A suspensão é de barras de torção, e a única modificação é que o feixe de barras de torção inferior é solto, para tornar o carro mais macio. Previam-se versões 650, 800, 1300, 1600 e 2100. As duas primeiras seriam equipadas com freio a tambor nas quatro rodas enquanto as outras teriam discos de 192 mm especialmente feitos para a Dacon na dianteira, com as pinças originais do Gol. A relação de diferencial deveria ser a original nos modelos 2 cilindros, mas seria alongada para as versões com motores maiores de modo a compensar o efeito das rodas aro 10. Na versão definitiva foi mantida apenas a opção de motor 1600 a álcool ou gasolina, e cogitava-se uma opção 900 obtida através da redução do curso dos pistões do motor VW1300. Além disso, na carroceira em fibra eliminaram-se os cantos vivos e os vidros laterais passaram a deslocar-se na vertical.
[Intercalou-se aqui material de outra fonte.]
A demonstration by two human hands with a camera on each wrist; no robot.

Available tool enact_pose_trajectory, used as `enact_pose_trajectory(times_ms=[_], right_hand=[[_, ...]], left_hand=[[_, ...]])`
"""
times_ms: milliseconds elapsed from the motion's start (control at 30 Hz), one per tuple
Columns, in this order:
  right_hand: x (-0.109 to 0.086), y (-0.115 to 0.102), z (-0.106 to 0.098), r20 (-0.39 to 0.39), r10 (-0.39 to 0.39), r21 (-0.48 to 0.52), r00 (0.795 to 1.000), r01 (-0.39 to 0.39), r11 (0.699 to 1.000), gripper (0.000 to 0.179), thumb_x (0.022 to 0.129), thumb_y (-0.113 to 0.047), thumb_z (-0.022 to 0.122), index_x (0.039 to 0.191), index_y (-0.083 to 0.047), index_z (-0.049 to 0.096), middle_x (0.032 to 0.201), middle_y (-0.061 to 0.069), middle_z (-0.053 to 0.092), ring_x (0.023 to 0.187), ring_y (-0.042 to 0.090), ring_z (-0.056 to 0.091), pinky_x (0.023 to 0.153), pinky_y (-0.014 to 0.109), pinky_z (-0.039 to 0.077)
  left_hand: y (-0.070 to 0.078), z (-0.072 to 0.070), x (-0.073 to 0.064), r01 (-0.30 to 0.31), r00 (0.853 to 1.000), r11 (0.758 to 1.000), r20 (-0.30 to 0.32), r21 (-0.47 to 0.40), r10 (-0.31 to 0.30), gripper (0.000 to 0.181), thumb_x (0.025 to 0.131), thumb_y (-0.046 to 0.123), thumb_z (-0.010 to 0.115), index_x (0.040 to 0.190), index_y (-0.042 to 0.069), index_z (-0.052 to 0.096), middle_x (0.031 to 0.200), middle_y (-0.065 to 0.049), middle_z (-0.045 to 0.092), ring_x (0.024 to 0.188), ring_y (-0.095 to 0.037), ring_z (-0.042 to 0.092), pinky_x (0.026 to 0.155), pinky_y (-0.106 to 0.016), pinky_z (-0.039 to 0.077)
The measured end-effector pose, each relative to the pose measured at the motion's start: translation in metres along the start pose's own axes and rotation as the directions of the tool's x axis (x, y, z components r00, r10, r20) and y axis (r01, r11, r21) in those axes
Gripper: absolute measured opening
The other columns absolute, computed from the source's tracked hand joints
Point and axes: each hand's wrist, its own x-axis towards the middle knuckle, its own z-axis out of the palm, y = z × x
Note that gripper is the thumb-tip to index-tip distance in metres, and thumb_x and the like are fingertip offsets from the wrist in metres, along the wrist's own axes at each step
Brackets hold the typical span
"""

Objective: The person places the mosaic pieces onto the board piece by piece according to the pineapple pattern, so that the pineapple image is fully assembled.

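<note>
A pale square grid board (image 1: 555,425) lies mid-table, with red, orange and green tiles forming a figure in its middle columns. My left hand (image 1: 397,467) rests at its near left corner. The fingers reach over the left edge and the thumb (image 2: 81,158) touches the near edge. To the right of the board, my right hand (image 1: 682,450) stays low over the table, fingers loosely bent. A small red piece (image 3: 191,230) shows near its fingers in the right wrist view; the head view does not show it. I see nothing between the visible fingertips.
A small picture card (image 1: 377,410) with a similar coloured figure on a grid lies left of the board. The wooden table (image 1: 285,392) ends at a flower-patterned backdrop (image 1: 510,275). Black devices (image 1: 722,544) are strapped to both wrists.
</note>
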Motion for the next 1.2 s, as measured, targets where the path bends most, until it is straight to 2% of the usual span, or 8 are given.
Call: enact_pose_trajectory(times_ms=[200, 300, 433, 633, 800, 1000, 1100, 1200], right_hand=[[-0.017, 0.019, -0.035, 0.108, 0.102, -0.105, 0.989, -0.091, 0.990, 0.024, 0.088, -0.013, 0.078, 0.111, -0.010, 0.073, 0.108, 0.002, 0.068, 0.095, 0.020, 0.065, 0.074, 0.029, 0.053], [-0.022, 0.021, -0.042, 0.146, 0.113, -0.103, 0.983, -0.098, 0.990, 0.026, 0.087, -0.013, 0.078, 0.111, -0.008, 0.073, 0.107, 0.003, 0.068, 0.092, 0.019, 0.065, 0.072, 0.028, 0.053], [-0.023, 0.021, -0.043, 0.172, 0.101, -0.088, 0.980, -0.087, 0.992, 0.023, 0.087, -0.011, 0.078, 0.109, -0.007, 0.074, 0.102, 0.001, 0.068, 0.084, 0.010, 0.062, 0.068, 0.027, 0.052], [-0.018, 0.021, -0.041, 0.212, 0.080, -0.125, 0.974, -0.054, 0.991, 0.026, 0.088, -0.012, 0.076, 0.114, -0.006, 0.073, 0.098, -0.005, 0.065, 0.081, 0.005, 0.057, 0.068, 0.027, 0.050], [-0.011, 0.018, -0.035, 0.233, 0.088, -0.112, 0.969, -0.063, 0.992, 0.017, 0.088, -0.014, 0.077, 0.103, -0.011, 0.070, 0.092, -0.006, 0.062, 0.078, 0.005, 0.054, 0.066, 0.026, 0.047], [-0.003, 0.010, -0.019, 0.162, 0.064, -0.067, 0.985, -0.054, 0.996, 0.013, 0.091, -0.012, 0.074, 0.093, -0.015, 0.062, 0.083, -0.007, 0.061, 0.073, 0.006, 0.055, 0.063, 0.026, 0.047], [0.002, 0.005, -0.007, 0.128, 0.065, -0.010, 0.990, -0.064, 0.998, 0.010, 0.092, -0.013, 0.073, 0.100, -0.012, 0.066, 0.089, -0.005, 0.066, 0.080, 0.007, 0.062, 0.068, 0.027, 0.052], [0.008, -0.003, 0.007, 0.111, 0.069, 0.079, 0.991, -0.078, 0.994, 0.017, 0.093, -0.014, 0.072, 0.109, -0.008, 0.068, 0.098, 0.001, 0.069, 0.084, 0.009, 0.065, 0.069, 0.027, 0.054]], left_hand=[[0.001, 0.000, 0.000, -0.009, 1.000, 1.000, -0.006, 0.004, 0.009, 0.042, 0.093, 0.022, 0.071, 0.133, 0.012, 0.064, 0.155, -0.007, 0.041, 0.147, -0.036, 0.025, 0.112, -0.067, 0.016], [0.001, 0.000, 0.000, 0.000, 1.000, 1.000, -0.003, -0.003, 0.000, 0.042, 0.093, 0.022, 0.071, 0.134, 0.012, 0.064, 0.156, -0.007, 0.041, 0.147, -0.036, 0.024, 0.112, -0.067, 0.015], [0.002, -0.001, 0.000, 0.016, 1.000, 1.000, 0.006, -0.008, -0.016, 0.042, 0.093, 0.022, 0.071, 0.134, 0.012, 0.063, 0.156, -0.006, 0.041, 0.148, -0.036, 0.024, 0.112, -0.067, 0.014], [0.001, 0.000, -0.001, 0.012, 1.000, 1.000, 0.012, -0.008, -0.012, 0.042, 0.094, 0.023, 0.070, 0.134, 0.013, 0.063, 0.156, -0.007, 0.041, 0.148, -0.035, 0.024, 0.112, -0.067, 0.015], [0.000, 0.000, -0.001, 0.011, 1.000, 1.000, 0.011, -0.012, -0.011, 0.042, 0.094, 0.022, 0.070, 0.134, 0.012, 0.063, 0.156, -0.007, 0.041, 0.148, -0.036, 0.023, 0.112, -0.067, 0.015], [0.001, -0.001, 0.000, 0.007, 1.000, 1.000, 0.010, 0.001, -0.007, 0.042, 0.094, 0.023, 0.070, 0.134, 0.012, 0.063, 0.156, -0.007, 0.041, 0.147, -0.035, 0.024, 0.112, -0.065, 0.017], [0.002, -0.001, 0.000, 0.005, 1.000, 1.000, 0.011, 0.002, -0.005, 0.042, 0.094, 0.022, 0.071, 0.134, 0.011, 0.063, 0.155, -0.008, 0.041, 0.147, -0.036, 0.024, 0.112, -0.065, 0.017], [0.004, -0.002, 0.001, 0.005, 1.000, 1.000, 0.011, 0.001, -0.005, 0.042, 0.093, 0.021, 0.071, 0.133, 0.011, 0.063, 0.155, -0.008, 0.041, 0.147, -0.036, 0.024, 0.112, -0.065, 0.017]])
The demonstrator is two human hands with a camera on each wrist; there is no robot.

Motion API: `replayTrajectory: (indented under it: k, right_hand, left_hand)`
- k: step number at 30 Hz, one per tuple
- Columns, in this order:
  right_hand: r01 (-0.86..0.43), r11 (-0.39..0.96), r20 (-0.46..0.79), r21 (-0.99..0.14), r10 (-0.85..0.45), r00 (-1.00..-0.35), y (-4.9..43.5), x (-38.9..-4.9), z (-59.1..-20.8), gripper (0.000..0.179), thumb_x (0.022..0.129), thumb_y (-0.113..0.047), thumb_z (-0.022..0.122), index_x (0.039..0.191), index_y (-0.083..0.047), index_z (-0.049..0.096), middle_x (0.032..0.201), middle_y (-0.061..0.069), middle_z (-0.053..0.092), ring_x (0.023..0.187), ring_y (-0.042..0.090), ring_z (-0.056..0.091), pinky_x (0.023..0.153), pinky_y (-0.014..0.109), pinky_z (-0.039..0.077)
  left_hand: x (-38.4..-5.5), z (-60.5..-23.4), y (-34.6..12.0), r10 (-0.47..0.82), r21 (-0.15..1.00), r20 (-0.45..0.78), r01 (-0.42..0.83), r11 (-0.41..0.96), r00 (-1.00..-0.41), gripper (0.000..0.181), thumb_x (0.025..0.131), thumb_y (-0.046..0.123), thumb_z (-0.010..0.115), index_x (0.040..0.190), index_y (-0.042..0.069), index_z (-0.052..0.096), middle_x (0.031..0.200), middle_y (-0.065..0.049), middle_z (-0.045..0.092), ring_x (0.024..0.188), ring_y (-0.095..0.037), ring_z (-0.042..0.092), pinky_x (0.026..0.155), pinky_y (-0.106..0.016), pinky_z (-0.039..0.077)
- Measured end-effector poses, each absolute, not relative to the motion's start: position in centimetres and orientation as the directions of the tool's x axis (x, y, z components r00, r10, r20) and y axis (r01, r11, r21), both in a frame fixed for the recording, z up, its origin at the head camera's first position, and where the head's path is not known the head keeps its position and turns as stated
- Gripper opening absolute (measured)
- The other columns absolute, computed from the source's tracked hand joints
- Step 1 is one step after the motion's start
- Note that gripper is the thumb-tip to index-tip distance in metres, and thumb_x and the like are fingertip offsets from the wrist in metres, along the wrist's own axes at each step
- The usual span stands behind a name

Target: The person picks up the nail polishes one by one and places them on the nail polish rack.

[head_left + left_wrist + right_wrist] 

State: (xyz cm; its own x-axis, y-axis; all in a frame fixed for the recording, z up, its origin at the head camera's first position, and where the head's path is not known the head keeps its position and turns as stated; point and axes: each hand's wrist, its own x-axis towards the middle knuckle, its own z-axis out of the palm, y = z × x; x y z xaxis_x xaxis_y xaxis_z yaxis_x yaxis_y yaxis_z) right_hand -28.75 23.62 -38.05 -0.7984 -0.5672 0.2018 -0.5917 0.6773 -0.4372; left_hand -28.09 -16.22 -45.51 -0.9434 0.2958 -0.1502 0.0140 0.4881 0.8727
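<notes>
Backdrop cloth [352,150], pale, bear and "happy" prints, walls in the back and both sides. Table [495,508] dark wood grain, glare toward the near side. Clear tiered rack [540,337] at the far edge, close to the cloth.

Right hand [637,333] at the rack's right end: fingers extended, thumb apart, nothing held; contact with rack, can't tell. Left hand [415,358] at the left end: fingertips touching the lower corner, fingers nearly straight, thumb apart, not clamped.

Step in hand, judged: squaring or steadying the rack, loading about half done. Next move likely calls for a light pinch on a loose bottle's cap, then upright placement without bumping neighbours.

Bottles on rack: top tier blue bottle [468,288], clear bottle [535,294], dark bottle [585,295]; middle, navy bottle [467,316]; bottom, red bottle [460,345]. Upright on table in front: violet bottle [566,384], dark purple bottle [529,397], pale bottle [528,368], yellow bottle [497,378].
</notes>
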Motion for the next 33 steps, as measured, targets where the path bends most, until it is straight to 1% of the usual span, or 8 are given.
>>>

Mantiveram-se ainda os faróis e volante de Passat TS, com as lanternas e grade de refirgeração da Kombi e painel, limpadores de pará-brisa e maçanetas do Gol. A suspensão traseira também recebeu modificações, adotando-se a da Variant II, que não altera a cambagem das rodas melhorando a estabilidade. No interior, o espaço para os passageiros e motoristas é melhor do que o de alguns carros médios de sua época, contando com acabamento de excelente qualidade e de ótimo isolamento acústico. O banco único possui encosto bipartido e pode ser reclinado individualmente através de um sistema de catraca. Jogo de ferramentas e bateria ficam sobre os assentos, enquanto o estepe e as bagagens tem seu lugar atrás dos bancos.

O interior do veículo é bem luxuoso, com destaque para o alto nível de acabamento e para o completo painel de instrumentos originário do Gol.

Na versão final o motor era o 1600 da Kombi, mas com radiador de óleo colocado por fora da caixa da ventoinha. Uma válvula bimetálica comanda um sistema que faz com que uma passagem de ar da ventoinha de refrigeração se abra ou feche, regulando a passagem de ar pelo radiador, de modo que o motor fique sempre na temperatura ideal. Na versão a álcool, foi o primeiro carro brasileiro a dispensar o reservatório de gasolina, graças a instalação de uma vela de pré-aquecimento dos motores diesel da Volkswagen. Em dias frios, antes de ligar a chave, basta apertar o acelerador até o fundo e soltá-lo para armar os afogadores automáticos, ligando-se em seguida a chave de ignição e apertando-se o botão responsável pelo acionamento das resistências por 15 segundos, bastando proceder normalmente após isso. As primeiras 11 unidades foram produzidas pela Puma, e ao todo cerca de 30 veículos foram produzidos. As primeiras unidades mostraram-se um tanto quanto instáveis e a solução foi susbstituir as rodas aro 10 por outras aro 13. Essa substituição foi feita de forma gratuita, mas alguns clientes recusaram, o que torna um desses carros com rodas pequenas ainda mais raros que os normais.

Acima o acesso ao reservatório de fluido de freio e ao tanque de gasolina. Abaixo, o pequeno espaço atrás dos bancos era o único local que podia acomodar alguma bagagem.